═══ RECORDS FOR THE TASK ═══
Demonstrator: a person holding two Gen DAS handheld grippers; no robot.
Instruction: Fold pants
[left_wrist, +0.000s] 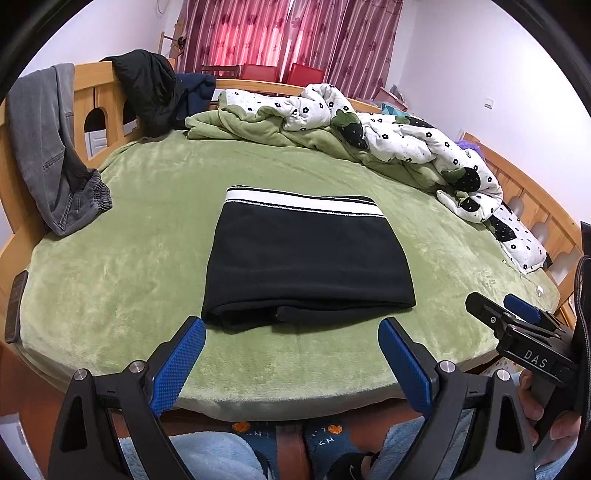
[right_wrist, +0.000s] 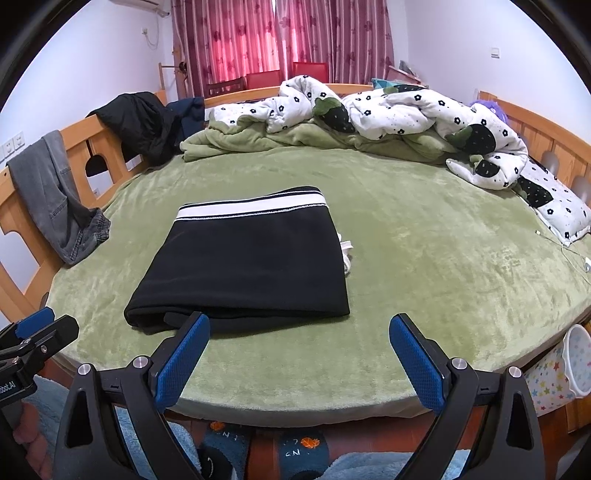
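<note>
The black folded pants with a white waistband lie flat in the middle of the frame on the green plush blanket. My left gripper and my right gripper hang spread apart at the lower edge, holding nothing. Grey jeans drape over the wooden bed rail at upper left.

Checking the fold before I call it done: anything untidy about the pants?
Mostly neat. A white bit pokes out from the right edge of the pants, and the near edge shows uneven layers.
</note>
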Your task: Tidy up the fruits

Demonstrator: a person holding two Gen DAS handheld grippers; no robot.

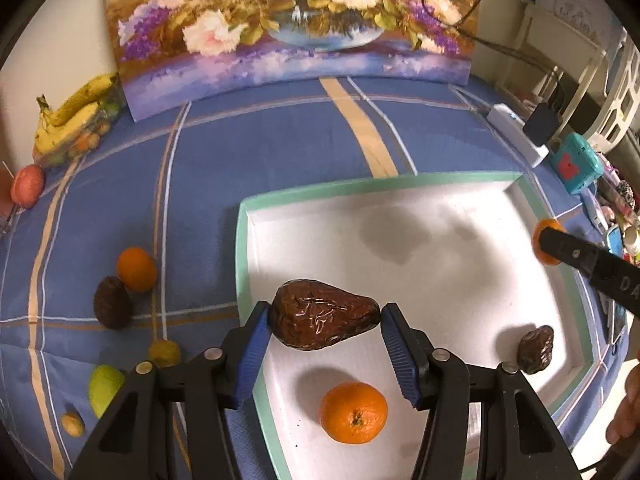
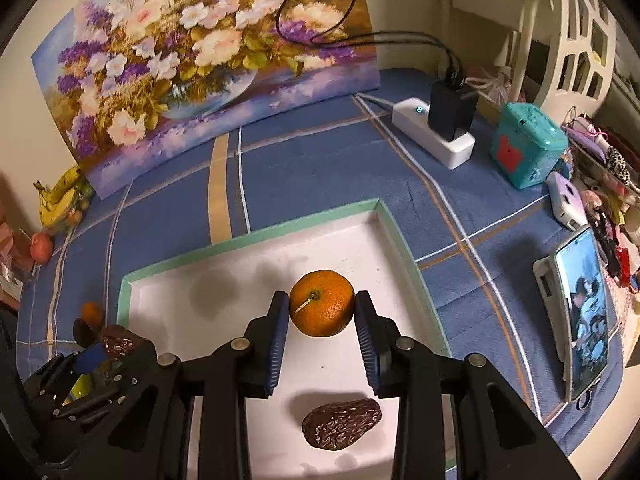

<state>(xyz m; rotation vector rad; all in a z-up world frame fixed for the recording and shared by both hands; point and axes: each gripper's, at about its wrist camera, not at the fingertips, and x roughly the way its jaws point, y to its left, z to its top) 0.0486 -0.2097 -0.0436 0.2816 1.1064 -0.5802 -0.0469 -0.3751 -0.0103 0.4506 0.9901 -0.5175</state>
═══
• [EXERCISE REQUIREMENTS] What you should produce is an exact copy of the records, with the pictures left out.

• [SOLVED PROBLEM]
Demonstrator: a person holding two Gen DAS handheld grippers; no robot.
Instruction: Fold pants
[left_wrist, +0.000s] 
[right_wrist, +0.000s] 
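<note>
The black folded pants with a white waistband lie flat in the middle of the frame on the green plush blanket. My left gripper and my right gripper hang spread apart at the lower edge, holding nothing. Grey jeans drape over the wooden bed rail at upper left.

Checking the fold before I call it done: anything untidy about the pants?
Mostly neat. A white bit pokes out from the right edge of the pants, and the near edge shows uneven layers.
</note>
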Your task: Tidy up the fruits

Demonstrator: a person holding two Gen DAS handheld grippers; no robot.


<state>(xyz m; rotation vector rad; all in a z-up world frame fixed for the recording and shared by both hands; point and axes: each gripper's, at about its wrist camera, not at the fingertips, and x roughly the way its jaws point, y to its left, z to its top) 0.0486 -0.2097 -0.0436 0.2816 1.1064 -0.5802 -0.0469 -0.3751 -0.0103 0.4506 0.9901 -0.5175</state>

Nothing more remains for this exercise.